Your task. Reproduce the listing below word for word and exclude any picture.

*** Available data ***

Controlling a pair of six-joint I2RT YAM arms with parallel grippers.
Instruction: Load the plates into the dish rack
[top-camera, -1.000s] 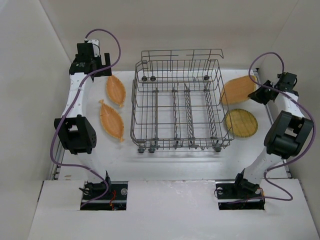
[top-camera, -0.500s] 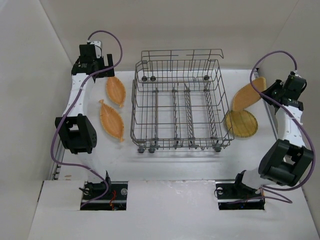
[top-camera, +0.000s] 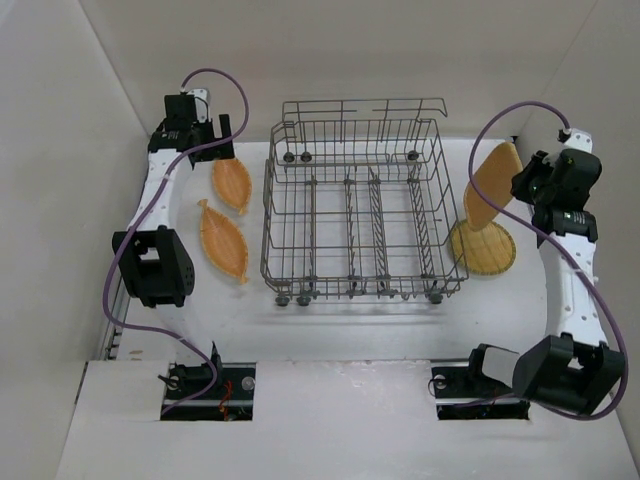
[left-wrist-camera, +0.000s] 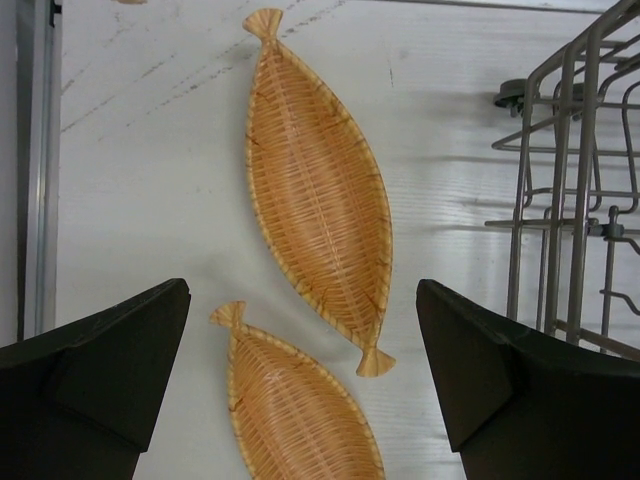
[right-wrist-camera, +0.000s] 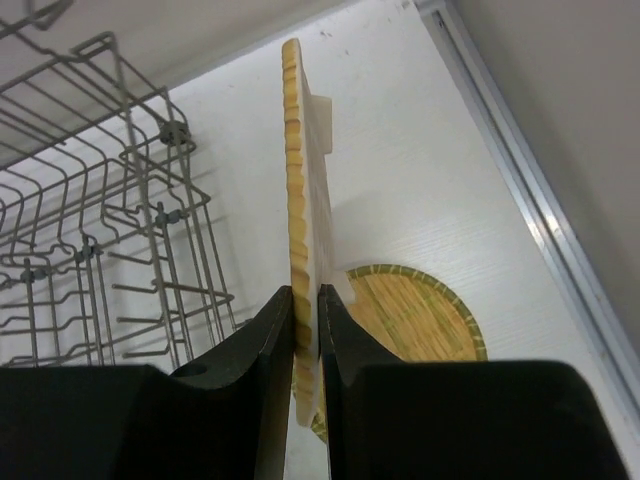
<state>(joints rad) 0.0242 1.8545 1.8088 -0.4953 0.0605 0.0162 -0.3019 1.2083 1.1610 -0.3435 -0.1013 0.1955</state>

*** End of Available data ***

Answer.
Controlling a pair of six-joint I2RT YAM arms with parallel grippers.
Instruction: Load the plates into the dish rack
[top-camera, -1.000s] 
[top-camera, -0.500s] 
[top-camera, +0.000s] 
[left-wrist-camera, +0.000s] 
[right-wrist-camera, +0.000s] 
<state>(joints rad) 0.0242 1.8545 1.8088 -0.4953 0.0605 0.0162 -0.3019 1.2083 1.1610 -0.3435 -0.1013 0.1955</state>

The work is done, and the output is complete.